• [TASK TO CARRY OUT]:
Write out the data exactly, keeping every line.

• [DATA SEGMENT]:
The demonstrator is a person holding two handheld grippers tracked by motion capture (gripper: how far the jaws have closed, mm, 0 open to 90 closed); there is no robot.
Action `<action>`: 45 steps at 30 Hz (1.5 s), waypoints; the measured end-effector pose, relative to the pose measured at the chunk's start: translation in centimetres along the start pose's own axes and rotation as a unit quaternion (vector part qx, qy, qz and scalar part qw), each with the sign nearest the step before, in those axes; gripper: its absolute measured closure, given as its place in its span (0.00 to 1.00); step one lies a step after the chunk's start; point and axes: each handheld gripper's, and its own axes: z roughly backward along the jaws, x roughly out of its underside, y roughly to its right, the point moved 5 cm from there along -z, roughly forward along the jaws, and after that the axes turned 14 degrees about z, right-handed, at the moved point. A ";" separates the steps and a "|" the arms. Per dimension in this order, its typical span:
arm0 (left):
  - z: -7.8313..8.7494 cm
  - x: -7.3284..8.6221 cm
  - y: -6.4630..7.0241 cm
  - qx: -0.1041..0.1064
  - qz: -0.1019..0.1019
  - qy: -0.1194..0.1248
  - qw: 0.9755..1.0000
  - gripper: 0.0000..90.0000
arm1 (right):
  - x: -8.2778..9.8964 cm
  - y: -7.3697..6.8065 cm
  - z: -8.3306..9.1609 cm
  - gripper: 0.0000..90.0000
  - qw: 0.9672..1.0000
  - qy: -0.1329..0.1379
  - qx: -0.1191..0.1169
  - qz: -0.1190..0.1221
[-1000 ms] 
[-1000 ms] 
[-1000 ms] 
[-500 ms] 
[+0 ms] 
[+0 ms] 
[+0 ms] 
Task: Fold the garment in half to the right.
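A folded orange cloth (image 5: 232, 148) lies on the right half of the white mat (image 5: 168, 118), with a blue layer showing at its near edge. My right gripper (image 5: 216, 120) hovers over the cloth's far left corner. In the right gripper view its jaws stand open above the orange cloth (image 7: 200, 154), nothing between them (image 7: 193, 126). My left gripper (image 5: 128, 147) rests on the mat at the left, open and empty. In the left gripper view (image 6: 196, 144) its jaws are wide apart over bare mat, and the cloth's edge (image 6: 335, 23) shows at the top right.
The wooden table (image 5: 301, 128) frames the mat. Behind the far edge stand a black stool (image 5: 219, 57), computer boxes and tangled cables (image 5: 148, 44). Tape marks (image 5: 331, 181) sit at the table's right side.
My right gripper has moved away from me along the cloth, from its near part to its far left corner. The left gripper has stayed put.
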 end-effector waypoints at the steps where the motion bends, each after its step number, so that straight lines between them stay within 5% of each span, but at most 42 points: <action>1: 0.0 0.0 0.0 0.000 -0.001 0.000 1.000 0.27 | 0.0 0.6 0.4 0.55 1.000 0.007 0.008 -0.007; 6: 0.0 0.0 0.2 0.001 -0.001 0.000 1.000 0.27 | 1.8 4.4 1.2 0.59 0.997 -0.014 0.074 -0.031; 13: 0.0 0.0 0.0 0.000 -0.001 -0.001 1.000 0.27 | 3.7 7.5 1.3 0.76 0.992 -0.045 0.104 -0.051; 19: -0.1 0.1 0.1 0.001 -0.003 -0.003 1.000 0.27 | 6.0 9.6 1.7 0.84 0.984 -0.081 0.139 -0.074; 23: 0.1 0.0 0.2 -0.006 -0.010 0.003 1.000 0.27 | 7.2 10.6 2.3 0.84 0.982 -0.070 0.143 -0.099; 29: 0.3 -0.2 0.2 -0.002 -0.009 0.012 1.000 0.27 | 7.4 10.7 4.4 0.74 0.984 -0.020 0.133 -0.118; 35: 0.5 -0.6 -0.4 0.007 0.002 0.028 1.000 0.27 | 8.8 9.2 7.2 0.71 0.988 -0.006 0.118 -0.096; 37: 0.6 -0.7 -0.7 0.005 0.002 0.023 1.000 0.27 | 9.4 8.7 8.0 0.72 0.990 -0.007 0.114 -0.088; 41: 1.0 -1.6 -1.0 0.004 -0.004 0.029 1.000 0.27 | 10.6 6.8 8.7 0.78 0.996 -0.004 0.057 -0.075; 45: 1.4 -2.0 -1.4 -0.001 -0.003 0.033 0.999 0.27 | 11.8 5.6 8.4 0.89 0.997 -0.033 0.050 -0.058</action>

• [ANSWER BELOW]:
The demonstrator is a person holding two handheld grippers tracked by motion capture (gripper: how far the jaws have closed, mm, 0 open to 90 closed); there is no robot.
Action `<action>`: 45 steps at 30 Hz (1.5 s), waypoints; the measured end-effector pose, relative to the pose measured at the chunk's start: translation in centimetres along the start pose's own axes and rotation as a unit quaternion (vector part qx, qy, qz and scalar part qw), each with the sign nearest the step before, in those axes; gripper: its absolute measured closure, given as its place in its span (0.00 to 1.00); step one lies a step after the chunk's start; point and axes: each handheld gripper's, and its own axes: z roughly backward along the jaws, x roughly out of its underside, y roughly to its right, the point moved 5 cm from there along -z, roughly forward along the jaws, and after that the axes turned 14 degrees about z, right-handed, at the moved point. A ";" separates the steps and a "|" the arms. Per dimension in this order, its typical span:
arm0 (left):
  - z: -7.8313..8.7494 cm
  - x: -7.3284..8.6221 cm
  - y: -6.4630..7.0241 cm
  - qx: -0.1041..0.1064
  - qz: -0.1019..0.1019
  - qy: -0.1194..0.1248
  - qw: 0.9755..1.0000
  - gripper: 0.0000..90.0000
arm1 (right):
  - x: -8.2778..9.8964 cm
  - y: -7.3697..6.8065 cm
  - z: -8.3306..9.1609 cm
  - gripper: 0.0000..90.0000
  - qw: 0.9672..1.0000
  - qy: -0.1329..0.1379
  - qx: -0.1191..0.1169
  - qz: -0.1190..0.1221
[-1000 ms] 
[-1000 ms] 
[-1000 ms] 
[-500 ms] 
[+0 ms] 
[+0 ms] 
[+0 ms] 
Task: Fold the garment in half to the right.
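A folded orange cloth (image 5: 232, 148) lies on the right half of the white mat (image 5: 168, 118), with a blue layer showing at its near edge. My right gripper (image 5: 216, 120) hovers over the cloth's far left corner. In the right gripper view its jaws stand open above the orange cloth (image 7: 200, 154), nothing between them (image 7: 193, 126). My left gripper (image 5: 128, 147) rests on the mat at the left, open and empty. In the left gripper view (image 6: 196, 144) its jaws are wide apart over bare mat, and the cloth's edge (image 6: 335, 23) shows at the top right.
The wooden table (image 5: 301, 128) frames the mat. Behind the far edge stand a black stool (image 5: 219, 57), computer boxes and tangled cables (image 5: 148, 44). Tape marks (image 5: 331, 181) sit at the table's right side.
My right gripper has moved away from me along the cloth, from its near part to its far left corner. The left gripper has stayed put.
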 end-effector waypoints at the steps where the motion bends, each after its step number, so that straight lines between them stay within 5% of each span, but at most 42 points: <action>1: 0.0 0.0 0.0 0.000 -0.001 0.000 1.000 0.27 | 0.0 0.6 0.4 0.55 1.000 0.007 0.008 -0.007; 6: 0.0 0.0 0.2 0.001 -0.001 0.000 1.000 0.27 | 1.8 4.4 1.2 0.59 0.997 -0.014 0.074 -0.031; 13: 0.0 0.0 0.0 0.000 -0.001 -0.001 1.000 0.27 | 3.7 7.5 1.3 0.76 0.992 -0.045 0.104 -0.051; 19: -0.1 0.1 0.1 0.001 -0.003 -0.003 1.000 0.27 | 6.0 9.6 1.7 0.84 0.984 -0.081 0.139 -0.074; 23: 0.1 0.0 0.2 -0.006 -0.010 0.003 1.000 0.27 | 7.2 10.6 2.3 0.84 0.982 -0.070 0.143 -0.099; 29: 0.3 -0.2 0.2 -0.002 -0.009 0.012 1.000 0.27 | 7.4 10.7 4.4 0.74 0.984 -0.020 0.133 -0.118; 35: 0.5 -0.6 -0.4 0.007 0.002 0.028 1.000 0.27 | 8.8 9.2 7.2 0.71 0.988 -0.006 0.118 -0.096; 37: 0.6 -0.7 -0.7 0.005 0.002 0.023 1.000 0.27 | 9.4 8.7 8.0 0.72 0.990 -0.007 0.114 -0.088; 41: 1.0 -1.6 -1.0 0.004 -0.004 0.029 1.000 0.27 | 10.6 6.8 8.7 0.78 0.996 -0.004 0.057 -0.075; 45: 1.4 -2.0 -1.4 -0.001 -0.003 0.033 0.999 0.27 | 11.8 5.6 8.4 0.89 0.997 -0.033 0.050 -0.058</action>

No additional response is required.